Wearable Art Earns a Higher Profile With Gallery Owners and Museums
BOSTON
CAN a piece of cloth be considered art? Can a shawl wrapped around the shoulders make an artistic, as well as a fashion, statement?Yes, if it comes from the looms of Randall Darwall, decorative arts experts say. Sitting before a loom in his studio on Cape Cod is not unlike facing a canvas where colors and forms begin to emerge from a painter's brush, Mr. Darwall says. "What I'm after is a kind of depth to the textile and an apparent sense of atmosphere in much the same way an abstract painter isn't creating a landscape, but an environment that the viewer can be pulled into." Darwall's "wearable art namely silk scarves and shawls priced from $160 to $600 - is nationally known for its rich texture and intricately woven colors that seem to shift and glow under the light. His works have been exhibited in art galleries and in museums such as the American Craft Museum in New York. "He is a glorious colorist. His pieces look like Monet paintings," says Carol Sedestrom Ross, senior vice president of the American Crafts Council in New York. The luminous quality of Darwall's cloth comes from intimate knowledge of the yarns, he says, and from methods and dye techniques not possible in commercial production. He enjoys the "unpredictability. I'm trying to see what color does through weave structures - it's the hide-and-seek of what happens when threads cross each other in complex ways," he says. Interviewed at the "Crafts at the Castle" show in Boston recently, where he was selling his wares, Darwall told of a time when cloth used to be worth its weight in gold.
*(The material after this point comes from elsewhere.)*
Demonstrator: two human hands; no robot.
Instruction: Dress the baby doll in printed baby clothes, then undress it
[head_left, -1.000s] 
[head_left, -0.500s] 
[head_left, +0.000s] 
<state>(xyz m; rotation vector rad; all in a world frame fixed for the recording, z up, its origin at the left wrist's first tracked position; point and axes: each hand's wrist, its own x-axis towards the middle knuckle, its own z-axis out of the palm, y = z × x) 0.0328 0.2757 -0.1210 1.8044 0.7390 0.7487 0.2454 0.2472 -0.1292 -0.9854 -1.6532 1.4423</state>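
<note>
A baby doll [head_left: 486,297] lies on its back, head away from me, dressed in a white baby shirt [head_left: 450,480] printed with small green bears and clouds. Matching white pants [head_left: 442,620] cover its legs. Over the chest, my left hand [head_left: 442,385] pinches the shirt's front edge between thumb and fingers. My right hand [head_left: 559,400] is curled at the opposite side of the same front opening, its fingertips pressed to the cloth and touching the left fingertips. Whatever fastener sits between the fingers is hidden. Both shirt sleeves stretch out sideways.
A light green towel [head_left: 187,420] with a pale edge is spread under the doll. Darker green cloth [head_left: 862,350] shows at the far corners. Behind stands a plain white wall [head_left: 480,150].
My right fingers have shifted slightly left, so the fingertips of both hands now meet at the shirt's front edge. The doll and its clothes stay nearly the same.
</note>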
Today, "because of the industrial revolution and the relatively effortlessly way in which we can now weave miles of cloth, it's all been brought down to a real 'run-of-the-mill' level, no pun intended," says Darwall, who lives in Bass River, Mass. "I'm trying to get people to realize that cloth can have that kind of spiritual, emotional, and artistic content." Hand-weaving is slowly gaining acceptance within the fine-arts community, Darwall says. Artistic objects that can be worn or used are becoming more fashionable. "The art world is legitimizing something we [craftspeople] have known for a long time, and that is, if [art] fits into your everyday life, than it has that kind of ability to spiritually elevate everyday life."